Bull Call Spread

Buy an ATM call, sell a further-OTM call against it. Defined-risk bullish exposure cheaper than buying naked calls.

7 min readdirectionaldebit spreadbullish

A bull call spread is a defined-risk bullish trade: buy an in-or-near-the-money call, sell a further OTM call against it for partial credit. You give up unlimited upside in exchange for a much lower entry cost and a known max loss. It’s the workhorse of directional debit trading.

Outlook
Bullish on the underlying through expiration. You expect a meaningful move up.
Legs
2 (long lower-strike call, short higher-strike call)
Max loss
Defined: net debit paid
Max profit
Defined: spread width − net debit
IV preference
Lower is better — you're a net buyer of premium.
Best regime
Bullish trend with constructive breadth and low IV rank.

The structure

Two calls on the same expiration: buy one closer to (or at) the money, sell another further out of the money. The short call finances part of the long call, reducing the total cost. The trade-off is that your upside caps at the short strike — you can’t profit beyond it.

Worked example

NVDA is trading at $130. You think it grinds to $145 over the next 6 weeks. The 45 DTE 130/145 bull call spread:

  • Buy 130 call at $6.50
  • Sell 145 call at $1.50
  • Net debit: $5.00 ($500 per spread)
  • Max profit at expiration if NVDA ≥ $145: $15 − $5 = $10 ($1,000 per spread)
  • Max loss if NVDA ≤ $130: $500 (the debit)
  • Breakeven at expiration: $135 (long strike + debit)
  • R:R: 2.0 (potential 2× return on debit)

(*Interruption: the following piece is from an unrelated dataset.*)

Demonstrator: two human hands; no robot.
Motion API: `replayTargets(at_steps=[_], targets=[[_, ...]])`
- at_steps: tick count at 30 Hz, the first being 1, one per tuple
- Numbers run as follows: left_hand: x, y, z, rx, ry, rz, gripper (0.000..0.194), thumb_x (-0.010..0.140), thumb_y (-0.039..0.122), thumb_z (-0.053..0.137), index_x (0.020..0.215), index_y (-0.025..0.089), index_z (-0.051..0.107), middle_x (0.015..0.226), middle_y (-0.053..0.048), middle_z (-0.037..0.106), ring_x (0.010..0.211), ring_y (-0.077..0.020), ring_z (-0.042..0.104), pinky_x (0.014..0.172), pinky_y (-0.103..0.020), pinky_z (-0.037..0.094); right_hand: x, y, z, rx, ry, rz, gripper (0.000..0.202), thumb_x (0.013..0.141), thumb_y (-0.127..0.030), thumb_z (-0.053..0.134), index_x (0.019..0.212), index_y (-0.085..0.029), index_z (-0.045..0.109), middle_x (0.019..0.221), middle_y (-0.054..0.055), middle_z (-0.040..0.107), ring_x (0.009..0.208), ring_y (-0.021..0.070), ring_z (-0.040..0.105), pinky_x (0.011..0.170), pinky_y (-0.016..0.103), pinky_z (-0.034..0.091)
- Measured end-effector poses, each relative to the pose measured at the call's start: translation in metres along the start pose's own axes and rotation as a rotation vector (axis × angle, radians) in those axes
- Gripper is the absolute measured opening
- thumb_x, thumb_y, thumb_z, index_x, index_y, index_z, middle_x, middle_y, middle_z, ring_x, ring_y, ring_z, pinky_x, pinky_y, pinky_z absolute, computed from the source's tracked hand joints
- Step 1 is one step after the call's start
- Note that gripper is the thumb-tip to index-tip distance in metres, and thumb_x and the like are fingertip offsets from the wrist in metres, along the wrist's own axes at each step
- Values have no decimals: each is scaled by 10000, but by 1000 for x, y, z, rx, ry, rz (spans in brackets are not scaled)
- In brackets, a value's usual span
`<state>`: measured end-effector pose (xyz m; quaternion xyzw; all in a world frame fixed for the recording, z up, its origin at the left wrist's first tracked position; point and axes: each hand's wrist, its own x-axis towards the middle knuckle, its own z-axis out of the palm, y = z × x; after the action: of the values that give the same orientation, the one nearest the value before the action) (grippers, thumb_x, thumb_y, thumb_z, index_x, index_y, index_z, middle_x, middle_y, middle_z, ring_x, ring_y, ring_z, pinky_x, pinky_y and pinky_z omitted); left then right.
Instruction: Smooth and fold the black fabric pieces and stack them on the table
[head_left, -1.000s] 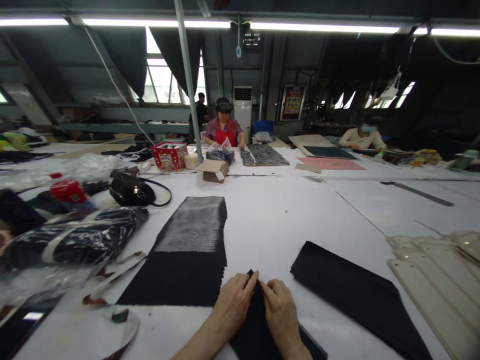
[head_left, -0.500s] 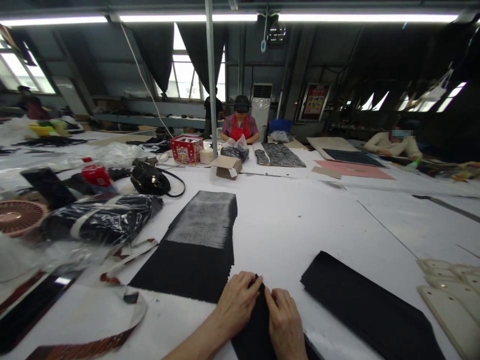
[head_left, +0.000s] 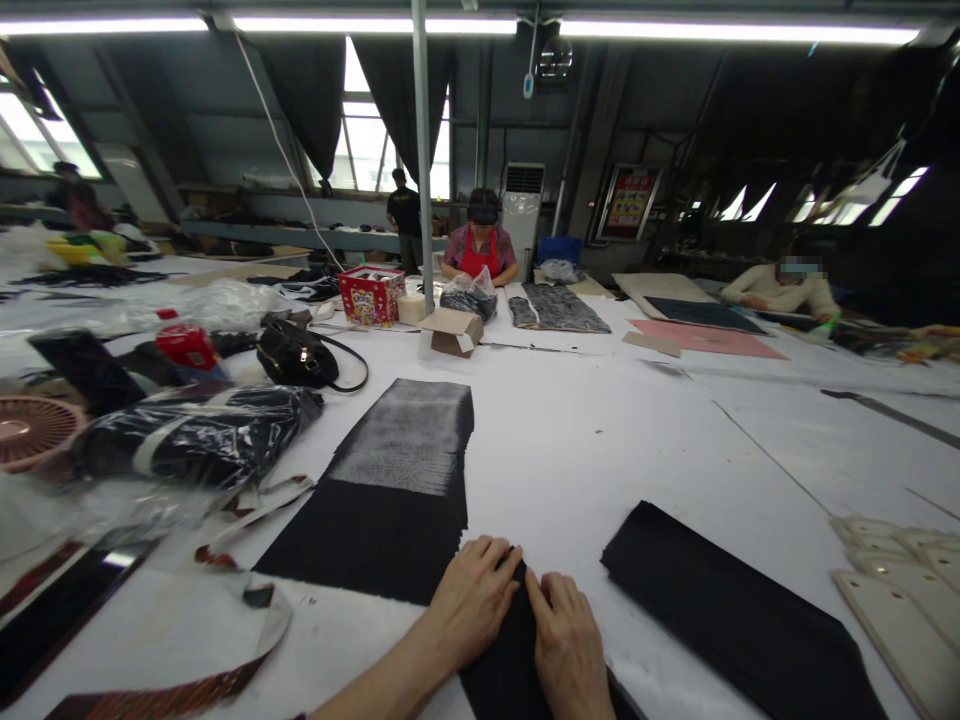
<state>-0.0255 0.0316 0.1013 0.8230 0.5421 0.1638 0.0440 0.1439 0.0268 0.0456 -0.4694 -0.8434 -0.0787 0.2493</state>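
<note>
A narrow piece of black fabric (head_left: pixel 511 650) lies on the white table at the bottom centre, under both hands. My left hand (head_left: pixel 480 590) grips its far end from the left, fingers bent together over the edge. Close beside it, my right hand (head_left: pixel 566 635) pinches the same piece from the right with curled fingers. Just beyond the left hand lies a stack of black fabric panels (head_left: pixel 367 540), with a greyish, whitened band across the far part. Another pile of long black pieces (head_left: pixel 739 610) rests to the right.
Pale flat templates (head_left: pixel 892 620) lie at the right edge. On the left are a plastic-wrapped black bundle (head_left: pixel 202 430), a pink fan (head_left: pixel 34 432), a patterned strap (head_left: pixel 274 620) and a black handbag (head_left: pixel 296 355). A metal post (head_left: pixel 422 150) rises beyond an open carton (head_left: pixel 452 332). Co-workers sit across the table.
Both hands stay at the far end of the black fabric, with hardly any finger movement. The view has shifted slightly. A standing person in the background has moved left, out from behind the post.
</note>
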Motion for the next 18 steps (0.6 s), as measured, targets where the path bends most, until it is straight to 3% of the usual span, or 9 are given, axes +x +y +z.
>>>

Compare to buying the naked 130 call for $650: you’d have unlimited upside but the breakeven is $136.50 and the max loss is $650. The spread saves you $150 per contract and only gives up the “beyond $145” tail.

When to use it

  • You have a directional bias and a target. Without a target, you can’t pick the short strike intelligently. The short strike should be at or just past where you think the stock is going.
  • IV rank is low.You’re a net buyer of premium. Cheap vol means cheap entry. Tradient’s regime fit downgrades debit spreads in high-IV regimes.
  • 21-45 DTE.Long enough to give the stock time to move, short enough that theta doesn’t bleed you on a slow grind.

How Tradient ranks them

The bull call scanner walks every call in your DTE window, groups by expiration, and pairs each long candidate with a short candidate at approximately the configured spread width (default $5, with a ±50% tolerance). It validates that the net debit is positive and within your max_debit cap, then prices and ranks. Default sort is risk:reward.

Managing the trade

Take profits at 50-70%

Debit spreads behave differently from credit spreads on management. The max profit is realized at expiration only if the stock is at or above the short strike. Closing early at 50-70% of max captures most of the move while leaving you time to redeploy capital.

Roll the short leg up

If the stock rallies through your short strike with weeks left, you can buy the short call back and resell a higher strike for credit. This raises your max profit ceiling and keeps the upside open. Only worth doing when the credit collected is meaningful — otherwise just close the trade.

Cut losses

If the stock breaks lower and your thesis is broken, the spread loses dollar-for-dollar until it’s worth zero. Don’t hold to expiration hoping. A common rule: close at 50% of max loss.

Tip
Bull call spreads pair well with cash-secured puts on the same name: the CSP gives you premium income while you’re waiting for the directional move, the spread gives you the leveraged upside if it happens.

Common mistakes

  • Picking the short strike too close to the money. A 130/132 spread has tiny max profit and almost no upside. Pick a spread width that matches your move expectation.
  • Trading debit spreads in high IV.You’re paying inflated premium. Consider switching to a credit spread (bull put spread) instead.
  • Holding to expiration. Pin risk near the short strike can turn a winner into a loser overnight.